WHAT IS BEING ASKED » Go through the listing below and output exactly the line with "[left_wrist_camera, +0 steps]", the line with "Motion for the", and each line between; omit the rest.

GIVEN MATERIAL »
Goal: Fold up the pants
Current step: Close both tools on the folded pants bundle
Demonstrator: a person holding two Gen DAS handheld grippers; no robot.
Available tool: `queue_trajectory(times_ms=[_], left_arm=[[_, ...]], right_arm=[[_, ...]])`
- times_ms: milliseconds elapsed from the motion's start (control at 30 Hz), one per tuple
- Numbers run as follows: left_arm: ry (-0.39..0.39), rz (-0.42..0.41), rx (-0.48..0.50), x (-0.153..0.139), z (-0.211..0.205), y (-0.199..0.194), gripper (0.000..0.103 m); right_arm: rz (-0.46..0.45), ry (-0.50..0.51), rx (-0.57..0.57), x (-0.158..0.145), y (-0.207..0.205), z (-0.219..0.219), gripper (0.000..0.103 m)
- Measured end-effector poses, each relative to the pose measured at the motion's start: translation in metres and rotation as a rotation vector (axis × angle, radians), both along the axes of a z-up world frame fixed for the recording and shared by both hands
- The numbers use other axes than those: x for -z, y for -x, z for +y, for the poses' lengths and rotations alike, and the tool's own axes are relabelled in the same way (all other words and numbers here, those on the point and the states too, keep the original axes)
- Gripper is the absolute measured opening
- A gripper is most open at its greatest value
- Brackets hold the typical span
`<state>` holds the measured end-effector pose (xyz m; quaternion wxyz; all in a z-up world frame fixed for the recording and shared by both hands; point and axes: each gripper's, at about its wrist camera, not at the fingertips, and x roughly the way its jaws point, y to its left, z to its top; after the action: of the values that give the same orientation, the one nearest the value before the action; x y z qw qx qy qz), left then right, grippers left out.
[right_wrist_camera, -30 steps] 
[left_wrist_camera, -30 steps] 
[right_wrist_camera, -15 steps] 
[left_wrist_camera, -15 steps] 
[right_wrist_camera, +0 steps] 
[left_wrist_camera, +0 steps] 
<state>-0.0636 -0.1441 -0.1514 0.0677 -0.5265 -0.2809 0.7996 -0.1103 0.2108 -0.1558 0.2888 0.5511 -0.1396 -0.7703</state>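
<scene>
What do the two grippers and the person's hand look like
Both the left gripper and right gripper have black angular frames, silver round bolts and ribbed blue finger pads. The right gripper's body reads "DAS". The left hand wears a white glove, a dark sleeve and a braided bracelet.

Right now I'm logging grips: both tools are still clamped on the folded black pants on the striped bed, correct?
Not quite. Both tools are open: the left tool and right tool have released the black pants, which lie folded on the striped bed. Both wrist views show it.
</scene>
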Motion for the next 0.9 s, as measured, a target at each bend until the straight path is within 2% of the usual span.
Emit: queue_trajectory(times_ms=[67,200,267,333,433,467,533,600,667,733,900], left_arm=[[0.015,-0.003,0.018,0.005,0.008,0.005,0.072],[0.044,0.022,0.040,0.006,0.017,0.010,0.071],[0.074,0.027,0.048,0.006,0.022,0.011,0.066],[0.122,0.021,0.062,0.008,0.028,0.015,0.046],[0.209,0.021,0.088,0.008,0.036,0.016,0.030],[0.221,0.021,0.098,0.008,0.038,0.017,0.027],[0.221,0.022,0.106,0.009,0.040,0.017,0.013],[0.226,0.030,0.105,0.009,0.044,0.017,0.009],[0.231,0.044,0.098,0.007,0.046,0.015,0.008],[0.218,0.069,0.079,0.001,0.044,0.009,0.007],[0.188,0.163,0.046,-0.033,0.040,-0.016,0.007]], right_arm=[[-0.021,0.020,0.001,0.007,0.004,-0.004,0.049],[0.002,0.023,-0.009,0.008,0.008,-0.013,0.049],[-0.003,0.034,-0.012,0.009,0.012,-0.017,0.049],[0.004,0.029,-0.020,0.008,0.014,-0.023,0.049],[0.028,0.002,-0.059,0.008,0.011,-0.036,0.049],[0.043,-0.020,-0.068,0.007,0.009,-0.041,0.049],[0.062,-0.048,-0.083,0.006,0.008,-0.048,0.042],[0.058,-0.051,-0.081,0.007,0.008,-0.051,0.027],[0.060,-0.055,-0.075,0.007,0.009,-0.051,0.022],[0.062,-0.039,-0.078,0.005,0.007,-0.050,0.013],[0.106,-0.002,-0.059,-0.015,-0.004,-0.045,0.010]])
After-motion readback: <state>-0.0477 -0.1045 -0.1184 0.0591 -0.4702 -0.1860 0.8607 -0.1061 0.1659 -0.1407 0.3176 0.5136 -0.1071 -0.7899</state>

SOLUTION FOR THIS EXERCISE »
[left_wrist_camera, +0 steps] 
<state>-0.0636 -0.1441 -0.1514 0.0677 -0.5265 -0.2809 0.7996 -0.1103 0.2108 -0.1558 0.2888 0.5511 -0.1396 -0.7703</state>
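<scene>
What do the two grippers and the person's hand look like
Both the left gripper and right gripper have black angular frames, silver round bolts and ribbed blue finger pads. The right gripper's body reads "DAS". The left hand wears a white glove, a dark sleeve and a braided bracelet.

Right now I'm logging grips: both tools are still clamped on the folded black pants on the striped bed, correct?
Not quite. Both tools are open: the left tool and right tool have released the black pants, which lie folded on the striped bed. Both wrist views show it.
</scene>
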Motion for the next 0.9 s, as measured, a target at each bend until the straight path is within 2% of the usual span.

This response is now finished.